Worse still, the internal retry logic in KPL is quite aggressive (see #12 + #14 for example). So if you don't follow the user-level throttling, things get linearly worse in the KPL daemon.
Forcing the backoff logic on consumers means everyone is forced to solve the problem, and most users are going to do it badly.
Thanks for reporting this, we're looking at improving the experience using the KPL. I agree that producer threads shouldn't need to call sleep, but instead should be parked via a wait call. Adding simpler support for max inflight is something we will definitely look at providing.
Can others who are impacted by this please leave a comment or reaction to assist in prioritizing these changes.

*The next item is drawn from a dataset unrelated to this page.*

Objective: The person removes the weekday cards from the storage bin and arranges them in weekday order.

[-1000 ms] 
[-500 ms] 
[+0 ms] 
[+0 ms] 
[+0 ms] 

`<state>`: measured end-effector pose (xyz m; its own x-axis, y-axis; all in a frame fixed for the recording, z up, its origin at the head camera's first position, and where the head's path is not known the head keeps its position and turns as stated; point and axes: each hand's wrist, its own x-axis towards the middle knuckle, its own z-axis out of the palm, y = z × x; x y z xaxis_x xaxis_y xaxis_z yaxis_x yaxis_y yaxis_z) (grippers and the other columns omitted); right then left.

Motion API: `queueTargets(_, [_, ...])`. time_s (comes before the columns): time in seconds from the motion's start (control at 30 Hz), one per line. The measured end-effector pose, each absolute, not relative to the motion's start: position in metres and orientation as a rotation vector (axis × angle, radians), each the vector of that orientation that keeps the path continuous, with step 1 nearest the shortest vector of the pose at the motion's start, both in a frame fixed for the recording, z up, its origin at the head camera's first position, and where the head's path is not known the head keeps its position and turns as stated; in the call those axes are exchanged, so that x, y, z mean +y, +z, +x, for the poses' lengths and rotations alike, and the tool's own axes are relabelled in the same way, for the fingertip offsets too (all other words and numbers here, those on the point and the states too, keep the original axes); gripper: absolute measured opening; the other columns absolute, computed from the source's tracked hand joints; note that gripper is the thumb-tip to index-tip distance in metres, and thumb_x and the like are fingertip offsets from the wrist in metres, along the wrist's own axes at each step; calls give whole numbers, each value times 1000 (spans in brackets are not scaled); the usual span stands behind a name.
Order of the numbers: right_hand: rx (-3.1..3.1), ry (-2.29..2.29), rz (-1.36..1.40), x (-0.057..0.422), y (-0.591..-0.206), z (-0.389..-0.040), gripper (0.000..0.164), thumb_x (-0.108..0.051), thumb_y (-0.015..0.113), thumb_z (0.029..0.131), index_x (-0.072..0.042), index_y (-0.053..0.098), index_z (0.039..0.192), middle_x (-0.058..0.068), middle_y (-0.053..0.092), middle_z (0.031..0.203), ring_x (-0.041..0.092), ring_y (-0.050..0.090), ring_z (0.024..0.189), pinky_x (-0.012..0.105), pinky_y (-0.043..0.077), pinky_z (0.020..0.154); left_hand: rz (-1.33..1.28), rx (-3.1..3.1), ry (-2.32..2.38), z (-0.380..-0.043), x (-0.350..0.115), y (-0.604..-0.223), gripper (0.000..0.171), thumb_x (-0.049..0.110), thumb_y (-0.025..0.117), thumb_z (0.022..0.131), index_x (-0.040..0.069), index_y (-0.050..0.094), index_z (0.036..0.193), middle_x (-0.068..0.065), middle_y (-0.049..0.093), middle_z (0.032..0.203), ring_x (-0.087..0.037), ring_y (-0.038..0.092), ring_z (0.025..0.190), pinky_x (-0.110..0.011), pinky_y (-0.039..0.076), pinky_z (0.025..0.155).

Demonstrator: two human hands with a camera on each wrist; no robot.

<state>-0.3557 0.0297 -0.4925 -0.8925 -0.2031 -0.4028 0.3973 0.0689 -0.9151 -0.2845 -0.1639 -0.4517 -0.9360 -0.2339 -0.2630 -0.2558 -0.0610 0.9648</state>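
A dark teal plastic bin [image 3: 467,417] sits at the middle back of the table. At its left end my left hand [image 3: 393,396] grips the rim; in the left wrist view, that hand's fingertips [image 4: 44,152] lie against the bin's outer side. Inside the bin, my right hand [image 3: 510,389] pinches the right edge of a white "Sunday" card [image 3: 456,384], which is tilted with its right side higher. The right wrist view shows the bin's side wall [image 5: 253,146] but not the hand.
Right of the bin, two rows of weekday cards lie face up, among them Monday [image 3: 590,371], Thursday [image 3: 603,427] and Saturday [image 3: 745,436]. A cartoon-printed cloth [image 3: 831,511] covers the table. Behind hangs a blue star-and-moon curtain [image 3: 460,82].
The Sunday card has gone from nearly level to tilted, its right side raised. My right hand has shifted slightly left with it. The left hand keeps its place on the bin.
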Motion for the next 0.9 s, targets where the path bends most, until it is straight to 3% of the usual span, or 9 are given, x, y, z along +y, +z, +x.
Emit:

We've similarly implemented our own backoff - but in a different way. We instead skip Kinesis altogether, log an error, and put the record into a local file that gets uploaded separately. (which spawned https://github.com/awslabs/amazon-kinesis-producer/issues/76)
Would certainly welcome the inclusion of abstractions and choices around backoff, but I'm weary of the above being the default or the only choice. It would introduce blocking into an otherwise nonblocking client, which would likely cause a lot of pain in the Reactive/Scala world. Using something like above is likely to put a bunch of threads/tasks in waiting/blocked states if records are not being sent fast enough, which may be desirable in some scenarios but not in others (based on how critical the data is, and the system architecture at hand). It would also prevent real backpressure strategies from being implemented - like slowing down the rate that messages are coming in.
So would suggest an abstract BackpressureStrategy
and a concrete semaphore based waiting strategy that can be optionally chosen
What's the recommended strategy right now?